E di sicuro le chiacchiere e le anticipazioni non ci aiutano a restare composti: sarà perché Morricone s’è già intascato il Golden Globe, con tanto di pomposo panegirico da parte del regista al momento della premiazione, soddisfatto per aver dato la possibilità all’inimitabile compositore di raggiungere l’ennesimo riconoscimento.
Sarà perché Mr. Brown fa parlare di se anche al di fuori del campo artistico, instaurando una sobria polemica con la polizia americana a causa di alcune sue affermazioni (del tipo “poliziotti assassini”) e rischiando il boicottaggio del film da parte delle forze dell’ordine.

Sarà perché quella trama in bilico tra i Magnifici Sette di John Sturges e i Dieci Piccoli Indiani firmati Agatha Christie sembra creata ad hoc per i dialoghi filotarantiniani.

Sarà, inoltre, perchè il timido richiamo di sapore dantesco attorno al numero 8, (otto come il numero dei suoi film, otto come i protagonisti, otto come il richiamo fonetico di h8-eight e via così) rende questo film una sorta di summa cinematografica dell’eccentrico cineasta americano; un pizzico di tutto quello che c’ha generosamente fatto vedere finora, tutto nella stessa pellicola. Vedremo.

La critica risulta divisa e si distinguono da subito i detrattori del regista: infatti la violenza gratuita resta sempre la cifra stilistica in negativo delle sue opere, col rischio concreto di suonare ormai come una ramanzina obsoleta, rivolta a Tarantino da più di vent’anni, senza molte variazioni sul tema.
A ciò si aggiungono i commenti che vedono un pellicola eccessivamente lunga e svuotata di idee, viziata da un utilizzo della 70mm inutile e superfluo all’interno di spazi pressoché claustrofobici.
Di tutta risposta il più influente critico del Guardian, Peter Bradshaw, elogia un lavoro astuto e riuscito, intimo pur basandosi su personaggi che hanno già un aura stranamente colossale.
Insomma Quentin ancora una volta è riuscito a rilasciare il suo «pazzo-divertente-violento protossido di azoto nei cinema, per farlo respirare al pubblico».

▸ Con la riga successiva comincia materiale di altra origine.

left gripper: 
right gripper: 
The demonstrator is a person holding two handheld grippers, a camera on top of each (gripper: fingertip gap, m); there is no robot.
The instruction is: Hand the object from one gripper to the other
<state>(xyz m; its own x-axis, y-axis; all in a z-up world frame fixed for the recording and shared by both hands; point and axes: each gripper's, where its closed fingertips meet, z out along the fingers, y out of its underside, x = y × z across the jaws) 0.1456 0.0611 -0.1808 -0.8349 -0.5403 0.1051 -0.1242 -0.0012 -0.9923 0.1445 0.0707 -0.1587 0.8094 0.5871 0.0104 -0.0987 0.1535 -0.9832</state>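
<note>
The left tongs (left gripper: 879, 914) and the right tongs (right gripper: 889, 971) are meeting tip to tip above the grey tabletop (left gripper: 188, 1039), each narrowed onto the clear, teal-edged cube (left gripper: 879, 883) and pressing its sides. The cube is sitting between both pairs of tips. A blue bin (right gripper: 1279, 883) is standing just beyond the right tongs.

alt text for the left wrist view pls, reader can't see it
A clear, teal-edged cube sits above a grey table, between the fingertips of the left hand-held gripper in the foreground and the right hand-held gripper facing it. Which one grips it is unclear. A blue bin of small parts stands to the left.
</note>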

Anche per quanto riguarda il cast Tarantino ha voluto rispolverare molte sue vecchie e affezionate conoscenze, riproponendo nomi altisonanti quali quelli di Tim Roth, Kurt Russell, Samuel L. Jackson, Michael Madsen, Bruce Dern accompagnati da spumeggianti new entry quali Channing Tatum e la neo-candidata all’Oscar come attrice non protagonista Jennifer Jason Leigh (solo per citarne alcuni).
Inoltre la premiata coppia Tarantino/Jackson, che vede compiuta la sesta collaborazione, è garanzia di successo.
E non a caso le principali clip che hanno anticipato l’uscita del lungometraggio vedono il faccione del buon vecchio Samuel Leroy (si, la L. sta per Leroy) come immagine di anteprima, con sguardo di sfida e un’espressione che sembra sempre pronta a partire con “Ezechiele 25-17…”: ma in fondo non desideriamo nient’altro che questo.

E intanto noi ci siamo già guardati il trailer, le interviste, i roadshow, le featurette, letti, riletti e riletti ancora articoli che parlavano anche solo di straforo del film, almeno per otto(cento) detestabili volte.
Da bravi ed umili abitanti del Bel Paese (con accezione positiva, dai) stiamo aspettando con ansia il 4 febbraio. E mancano solo otto detestabili giorni.